A deafening explosion kicked up dirt and grass from around the court. Several unfortunate students were knocked off their feet. Coughing and cries of confusion ensued.
"Someone get rid of this damn cloud!" A student shouted.
Tabitha, being the only one outside the cloud of dust, bar Sylphid, conjured up a strong breeze of air. A few seconds and the court was clear of dust again. Several students were already laughing at Louise for having caused another explosion. A few sent more... choice insults at the small girl for dirtying their clothes. But it seemed only two noticed the new arrival in their midst. Louise saw him standing in the court and was frozen in shock. Sylphid instantly tried to hide her draconic bulk behind her master. The dragon could smell something in the air. The smell of blood, of death and something else. Something… just wrong. Something that shouldn't be in this world. Tabitha was the next to notice, responding to her familiar's discomfort. She too felt something in the air. Professor Colbert griped his staff firmly and readied a number of offensive spells, aimed at the intruder, who remained standing in front of Louise.
"Who summoned me?" A harsh voice spoke.
That got the rest of the student's attention. They stopped laughing and really looked.
A man had spoken. But unlike any man they had seen. He was tall, at least a head taller than any of them. He wore very little in the way of clothing, just a dark set of blue trousers and a green cloak over his back. His skin was unnaturally pale, lean muscle exposing itself to the sun. Uncountable cuts and scars, both fresh and new covered his body, and trickles of blood ran down, several droplets hitting the floor. His head was half shaven. On one side, hair as black as pitch. The other, his right side, a scared mess. A triangular symbol of three long intersecting lines had been burnt into his head. The dull red of a fading burn was ever more prominent on pale flesh. One of these scars ran over his brow and down to his right cheek. But his eyes were the strangest of all. It did not appear he had any at first. They were so sunken and black, that in the shadow of the sun, they looked like black pits.
The man took a threatening step forwards, his bare foot crushing the already scorched earth beneath him. Several sets of thick chains surrounded him and clinked against one another as he moved. Everyone took a instinctive step back at the sheer intimidating aura of this newcomer. Only Tabitha, Colbert and Louise remained still, although the latter more due to fear than anything else.
"I said who summoned me!" The man shouted again, a number of students flinching and avoiding his gaze as he looked around at the assembled students.
The metal chains were blackened with soot and rust. They looped around his waist, chest and left shoulder. His left arm was bound to his chest, attached to the chains by a manacle of the same material. His hand clutched his dark green cloak in a tight fist over his shoulders. His arm was permanently trapped there by a square pad lock that hung from a pair of chain links.
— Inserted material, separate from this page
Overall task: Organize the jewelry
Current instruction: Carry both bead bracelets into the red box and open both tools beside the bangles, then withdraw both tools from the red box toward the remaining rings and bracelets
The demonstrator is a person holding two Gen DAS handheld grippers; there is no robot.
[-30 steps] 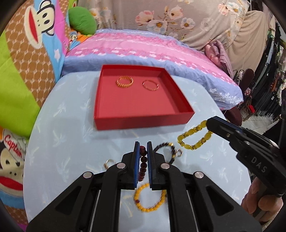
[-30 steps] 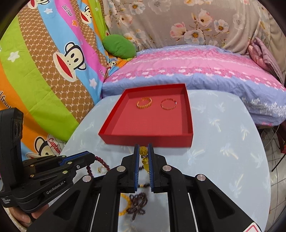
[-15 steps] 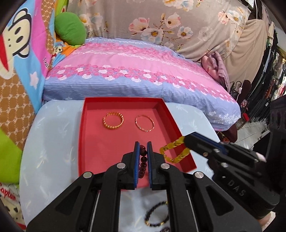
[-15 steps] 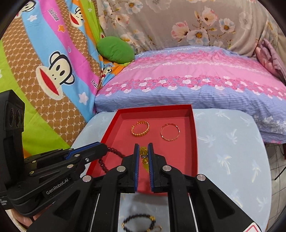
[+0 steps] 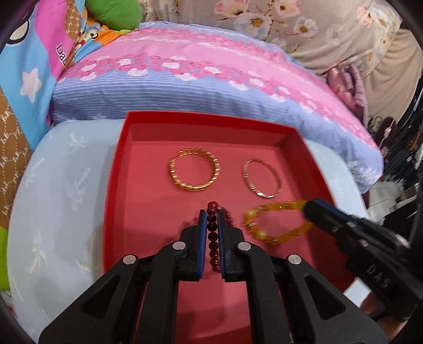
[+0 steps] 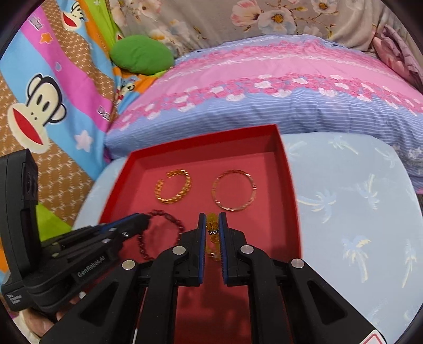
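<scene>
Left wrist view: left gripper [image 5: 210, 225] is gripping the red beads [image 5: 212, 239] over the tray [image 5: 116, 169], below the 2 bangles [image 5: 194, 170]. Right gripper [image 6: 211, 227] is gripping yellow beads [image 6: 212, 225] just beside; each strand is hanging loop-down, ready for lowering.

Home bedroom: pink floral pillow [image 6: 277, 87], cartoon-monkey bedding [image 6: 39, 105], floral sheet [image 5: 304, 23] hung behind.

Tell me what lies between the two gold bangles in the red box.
Nothing: bare red floor separates the twisted bangle from the thin bangle in the box, clearest in the left wrist view.
</scene>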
This seemed better maintained than the chains and the material was a polished sheen of obsidian, the keyhole highlighted by the glint of gold. A second circular padlock hung just below his waist and was in worse shape. Cracks and dents dotted the rusty iron surface; it looked like it could break at any moment. His right hand was free, although it was still clad in a identical manacle to his left. A dozen more chain links hung from his wrist, the last of which being broken.
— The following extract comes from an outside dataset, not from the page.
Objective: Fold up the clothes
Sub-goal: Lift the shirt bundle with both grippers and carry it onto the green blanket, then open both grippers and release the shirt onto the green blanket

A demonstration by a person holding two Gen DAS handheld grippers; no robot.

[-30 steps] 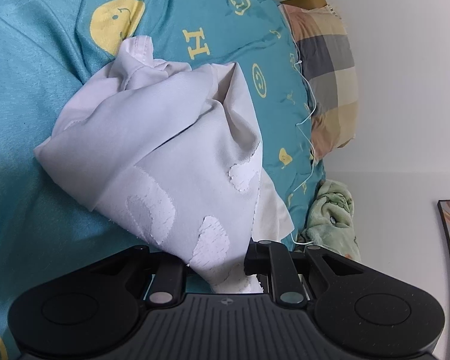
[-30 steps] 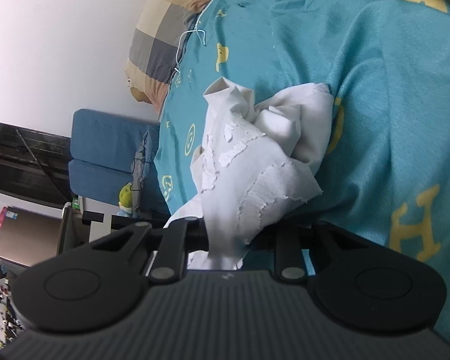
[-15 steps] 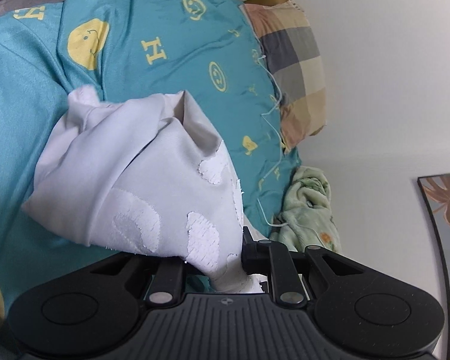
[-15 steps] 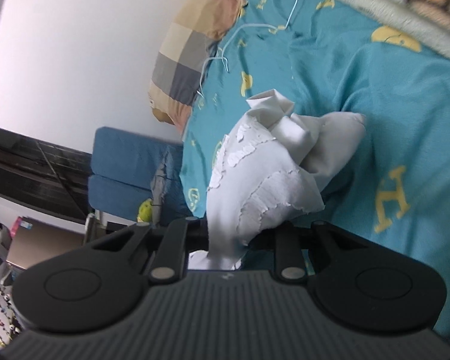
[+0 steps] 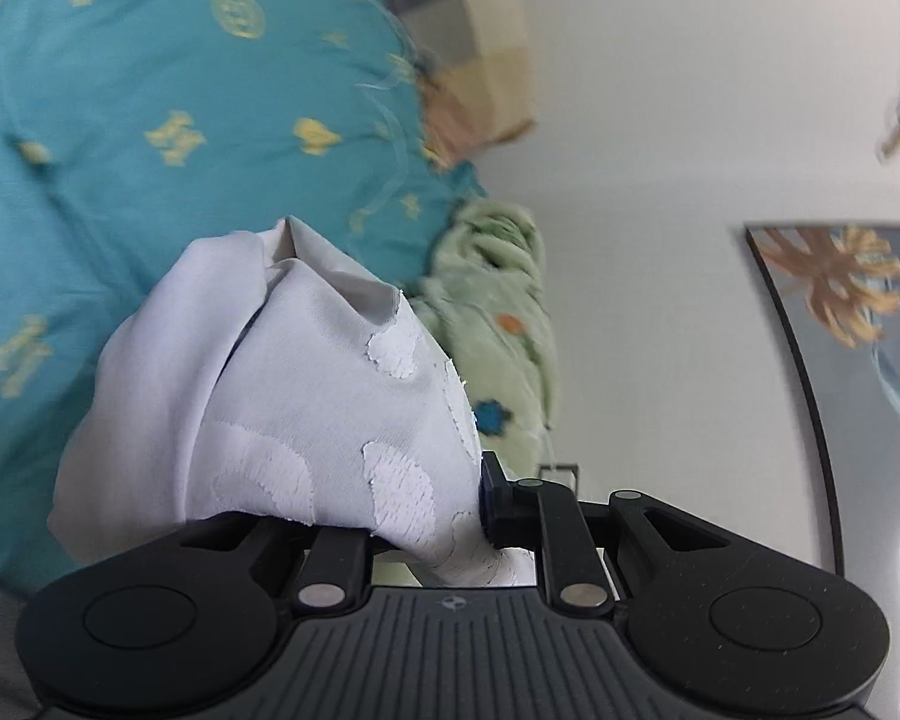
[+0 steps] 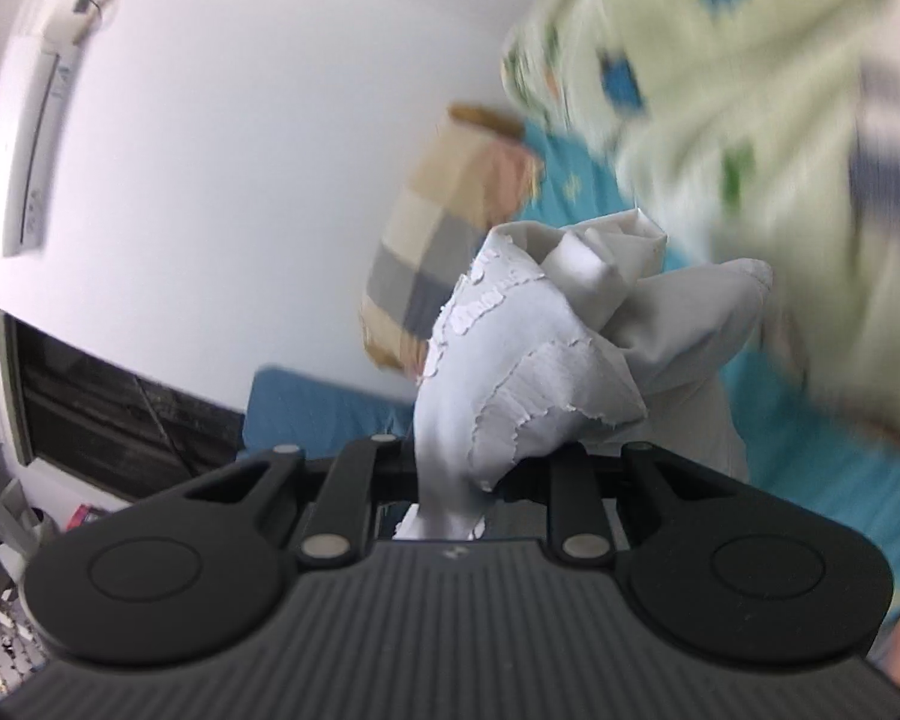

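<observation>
A white garment with raised white patches hangs bunched from both grippers, lifted off the teal bed sheet. My left gripper is shut on one part of it; the cloth covers its left finger. In the right wrist view the same white garment drapes over my right gripper, which is shut on another part of it. Both fingertips are mostly hidden by cloth.
A checked pillow lies at the head of the bed by the white wall. A pale green patterned blanket lies next to it and fills the upper right of the right wrist view. A framed picture hangs on the wall.
Both grippers have risen and tilted up with the garment, lifting it off the bed. The wall and green blanket now fill more of both views, with motion blur.
</observation>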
"I shall not ask again!" He growled.
Each student's head turned to the pink haired girl directly in front of him. Louise snapped out of her stupor.
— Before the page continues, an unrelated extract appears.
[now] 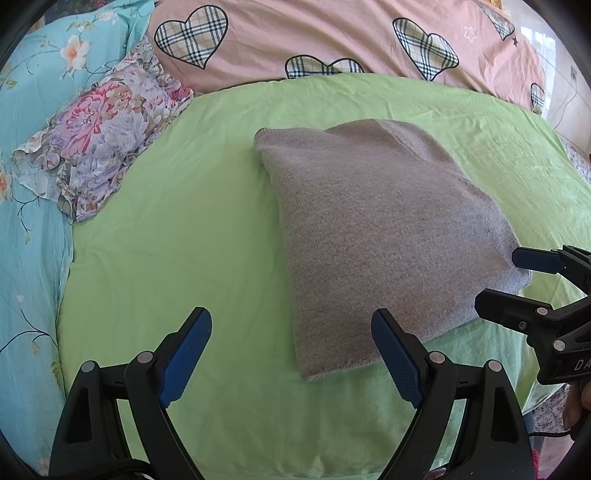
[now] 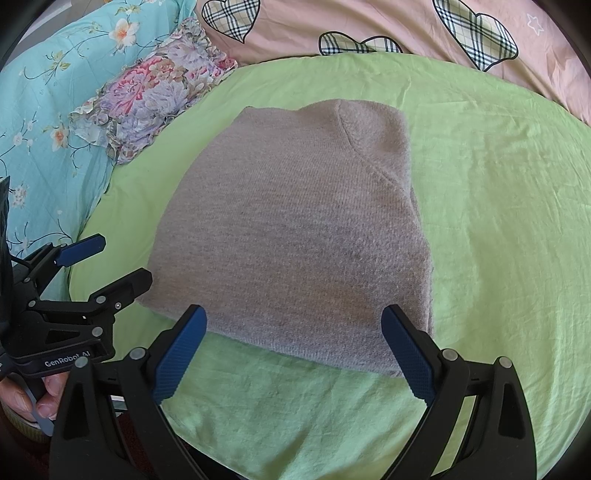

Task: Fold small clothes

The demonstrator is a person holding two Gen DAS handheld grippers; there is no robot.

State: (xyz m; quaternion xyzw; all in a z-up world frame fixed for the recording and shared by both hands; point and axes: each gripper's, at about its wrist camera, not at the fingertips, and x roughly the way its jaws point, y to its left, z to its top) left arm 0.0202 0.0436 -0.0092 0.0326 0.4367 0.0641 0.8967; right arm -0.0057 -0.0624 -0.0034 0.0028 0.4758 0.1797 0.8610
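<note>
A grey knit garment point(image 1: 380, 236) lies folded into a thick rectangle on the green sheet point(image 1: 184, 221); it also shows in the right wrist view point(image 2: 295, 236). My left gripper point(image 1: 291, 325) is open and empty, hovering above the sheet just short of the garment's near left corner. My right gripper point(image 2: 295, 321) is open and empty, just short of the garment's near edge. In the left wrist view the right gripper point(image 1: 496, 278) shows at the garment's near right corner. In the right wrist view the left gripper point(image 2: 122, 258) shows at the left.
A folded floral cloth point(image 1: 103, 136) lies at the sheet's left edge on a turquoise floral quilt point(image 1: 33, 184). A pink quilt with plaid hearts point(image 1: 332, 33) lies beyond the sheet. Bare green sheet point(image 2: 498, 221) extends right of the garment.
</note>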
"I summoned you." She whispered meekly.
The man looked down at the girl and perhaps an expression of surprise spread across his features.
"You?" He asked.
His body began to shake, chains rumbling and hitting against one another. He raised his free hand, clenching and opening it.
"You summoned me?" He said again.
Another step forward towards Louise. Two dozen steps back between the rest of the class.
"You!?" He shouted.
Colbert and Tabitha readied spells expecting things to get hostile, but they were already too late. He was too close to Louise for them to act in time.
Louise herself was shaking now, in sheer terror. This man was going to strangle her and she couldn't do anything about it! Staring into the man's eyes, such dark shadowy eyes, she could see it now. Louise the Zero strangled by her own commoner familiar. Suddenly she heard a pitiful sobbing sound come from said Familiar. And Louise saw a tear fall from his nose to join the blood on the floor. Louise stopped shaking and got a better look at the man, but was interrupted just as quickly as the man snatched her up into the air and wrapped his one freed arm around her. She was crushed between unnatural muscle and iron hard chains, the oxygen in her body squeezed out of her lungs.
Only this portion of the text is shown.